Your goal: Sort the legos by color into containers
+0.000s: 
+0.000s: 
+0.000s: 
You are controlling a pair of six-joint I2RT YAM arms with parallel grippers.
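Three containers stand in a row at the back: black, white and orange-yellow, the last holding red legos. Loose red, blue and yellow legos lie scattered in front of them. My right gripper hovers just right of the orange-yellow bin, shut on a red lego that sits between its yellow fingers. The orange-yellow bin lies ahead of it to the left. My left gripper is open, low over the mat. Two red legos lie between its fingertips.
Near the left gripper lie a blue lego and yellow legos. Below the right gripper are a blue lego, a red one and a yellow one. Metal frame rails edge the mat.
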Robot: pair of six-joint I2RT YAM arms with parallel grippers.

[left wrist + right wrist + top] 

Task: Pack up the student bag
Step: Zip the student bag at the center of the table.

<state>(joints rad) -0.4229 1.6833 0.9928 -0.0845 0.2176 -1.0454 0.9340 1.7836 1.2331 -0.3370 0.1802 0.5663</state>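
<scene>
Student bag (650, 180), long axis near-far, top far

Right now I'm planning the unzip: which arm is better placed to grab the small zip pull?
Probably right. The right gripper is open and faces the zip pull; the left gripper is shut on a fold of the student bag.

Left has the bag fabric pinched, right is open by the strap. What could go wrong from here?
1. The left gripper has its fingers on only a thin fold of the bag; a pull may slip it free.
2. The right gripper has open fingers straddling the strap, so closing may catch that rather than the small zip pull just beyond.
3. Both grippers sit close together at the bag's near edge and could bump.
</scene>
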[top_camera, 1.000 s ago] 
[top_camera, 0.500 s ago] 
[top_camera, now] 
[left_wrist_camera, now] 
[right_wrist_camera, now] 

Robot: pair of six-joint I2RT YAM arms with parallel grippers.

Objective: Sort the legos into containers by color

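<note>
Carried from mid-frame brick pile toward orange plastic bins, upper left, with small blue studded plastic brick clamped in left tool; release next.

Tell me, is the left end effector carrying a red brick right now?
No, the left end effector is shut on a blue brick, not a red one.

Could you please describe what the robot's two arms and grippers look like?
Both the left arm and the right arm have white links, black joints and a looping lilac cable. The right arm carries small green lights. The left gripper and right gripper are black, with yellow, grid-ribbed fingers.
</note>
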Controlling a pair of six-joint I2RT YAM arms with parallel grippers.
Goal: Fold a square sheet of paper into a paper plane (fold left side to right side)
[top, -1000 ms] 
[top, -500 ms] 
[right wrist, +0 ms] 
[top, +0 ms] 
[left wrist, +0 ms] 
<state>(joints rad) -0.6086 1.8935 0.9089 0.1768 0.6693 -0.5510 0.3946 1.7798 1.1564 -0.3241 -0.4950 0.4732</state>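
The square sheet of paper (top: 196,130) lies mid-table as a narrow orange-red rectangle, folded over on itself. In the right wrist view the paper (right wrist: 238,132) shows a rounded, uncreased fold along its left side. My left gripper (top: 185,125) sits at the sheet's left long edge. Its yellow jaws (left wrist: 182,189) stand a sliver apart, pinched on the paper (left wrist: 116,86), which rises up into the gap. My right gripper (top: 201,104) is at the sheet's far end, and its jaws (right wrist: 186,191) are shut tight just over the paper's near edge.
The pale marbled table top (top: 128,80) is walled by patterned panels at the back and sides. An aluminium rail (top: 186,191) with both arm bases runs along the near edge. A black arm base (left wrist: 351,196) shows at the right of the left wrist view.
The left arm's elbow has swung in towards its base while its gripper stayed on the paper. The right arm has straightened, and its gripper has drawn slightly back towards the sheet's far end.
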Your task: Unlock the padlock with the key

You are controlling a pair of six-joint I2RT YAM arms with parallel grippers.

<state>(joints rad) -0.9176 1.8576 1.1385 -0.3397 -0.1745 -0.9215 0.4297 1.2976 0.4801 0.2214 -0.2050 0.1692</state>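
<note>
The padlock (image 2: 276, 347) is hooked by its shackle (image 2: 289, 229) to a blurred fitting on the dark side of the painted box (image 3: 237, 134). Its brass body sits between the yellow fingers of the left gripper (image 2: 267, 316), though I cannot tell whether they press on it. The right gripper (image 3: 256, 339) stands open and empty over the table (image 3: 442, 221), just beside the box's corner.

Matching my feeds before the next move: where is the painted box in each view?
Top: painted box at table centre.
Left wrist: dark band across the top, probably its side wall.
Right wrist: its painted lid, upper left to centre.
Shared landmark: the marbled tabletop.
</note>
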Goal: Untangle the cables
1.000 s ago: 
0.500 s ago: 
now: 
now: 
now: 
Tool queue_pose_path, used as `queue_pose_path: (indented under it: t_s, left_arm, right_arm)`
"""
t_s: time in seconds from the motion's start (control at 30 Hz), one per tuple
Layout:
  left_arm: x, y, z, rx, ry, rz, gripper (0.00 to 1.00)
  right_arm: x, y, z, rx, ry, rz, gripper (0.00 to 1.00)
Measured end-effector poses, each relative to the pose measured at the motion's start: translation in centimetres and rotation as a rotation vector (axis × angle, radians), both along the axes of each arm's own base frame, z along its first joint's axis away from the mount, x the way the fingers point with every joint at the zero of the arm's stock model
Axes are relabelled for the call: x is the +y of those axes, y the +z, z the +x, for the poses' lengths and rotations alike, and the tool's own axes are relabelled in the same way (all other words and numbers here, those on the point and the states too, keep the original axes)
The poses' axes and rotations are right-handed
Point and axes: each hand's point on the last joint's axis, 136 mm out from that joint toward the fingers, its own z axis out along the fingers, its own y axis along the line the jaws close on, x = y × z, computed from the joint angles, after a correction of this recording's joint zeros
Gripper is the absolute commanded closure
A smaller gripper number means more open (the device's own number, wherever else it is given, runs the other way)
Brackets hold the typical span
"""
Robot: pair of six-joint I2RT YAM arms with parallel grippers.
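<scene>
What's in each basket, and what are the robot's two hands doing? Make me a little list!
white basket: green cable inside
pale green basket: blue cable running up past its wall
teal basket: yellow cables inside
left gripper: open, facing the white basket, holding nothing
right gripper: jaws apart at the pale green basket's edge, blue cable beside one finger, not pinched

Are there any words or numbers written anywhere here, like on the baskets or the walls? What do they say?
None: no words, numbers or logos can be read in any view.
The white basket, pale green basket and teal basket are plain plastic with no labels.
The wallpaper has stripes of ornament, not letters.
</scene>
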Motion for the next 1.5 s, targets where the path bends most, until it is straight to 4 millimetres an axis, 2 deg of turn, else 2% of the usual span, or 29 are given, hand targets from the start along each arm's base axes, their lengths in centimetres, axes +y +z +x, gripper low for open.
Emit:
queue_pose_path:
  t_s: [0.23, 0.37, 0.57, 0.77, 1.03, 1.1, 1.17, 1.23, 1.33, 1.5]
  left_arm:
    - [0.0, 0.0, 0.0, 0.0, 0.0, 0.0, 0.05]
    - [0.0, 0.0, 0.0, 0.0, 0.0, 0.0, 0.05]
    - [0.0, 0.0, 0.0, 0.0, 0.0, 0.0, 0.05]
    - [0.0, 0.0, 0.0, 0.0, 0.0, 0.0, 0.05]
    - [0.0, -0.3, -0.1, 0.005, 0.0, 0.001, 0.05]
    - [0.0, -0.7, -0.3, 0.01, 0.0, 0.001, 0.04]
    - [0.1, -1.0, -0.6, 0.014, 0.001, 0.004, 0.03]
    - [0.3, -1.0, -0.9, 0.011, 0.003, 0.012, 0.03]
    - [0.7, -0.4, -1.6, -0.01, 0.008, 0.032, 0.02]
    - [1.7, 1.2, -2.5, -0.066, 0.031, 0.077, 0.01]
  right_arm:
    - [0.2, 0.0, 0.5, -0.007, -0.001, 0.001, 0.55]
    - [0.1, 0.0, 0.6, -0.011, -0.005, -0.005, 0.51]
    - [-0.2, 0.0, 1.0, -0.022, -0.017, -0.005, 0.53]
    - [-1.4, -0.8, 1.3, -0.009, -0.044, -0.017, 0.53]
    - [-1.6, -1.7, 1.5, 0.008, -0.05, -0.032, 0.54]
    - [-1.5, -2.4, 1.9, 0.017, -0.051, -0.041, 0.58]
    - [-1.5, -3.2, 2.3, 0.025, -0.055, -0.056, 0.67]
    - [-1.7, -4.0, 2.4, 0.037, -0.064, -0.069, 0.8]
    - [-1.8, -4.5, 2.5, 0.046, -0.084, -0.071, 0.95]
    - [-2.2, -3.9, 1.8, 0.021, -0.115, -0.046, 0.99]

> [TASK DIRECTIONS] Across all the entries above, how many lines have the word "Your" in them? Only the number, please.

> [WRITTEN SOLUTION] 2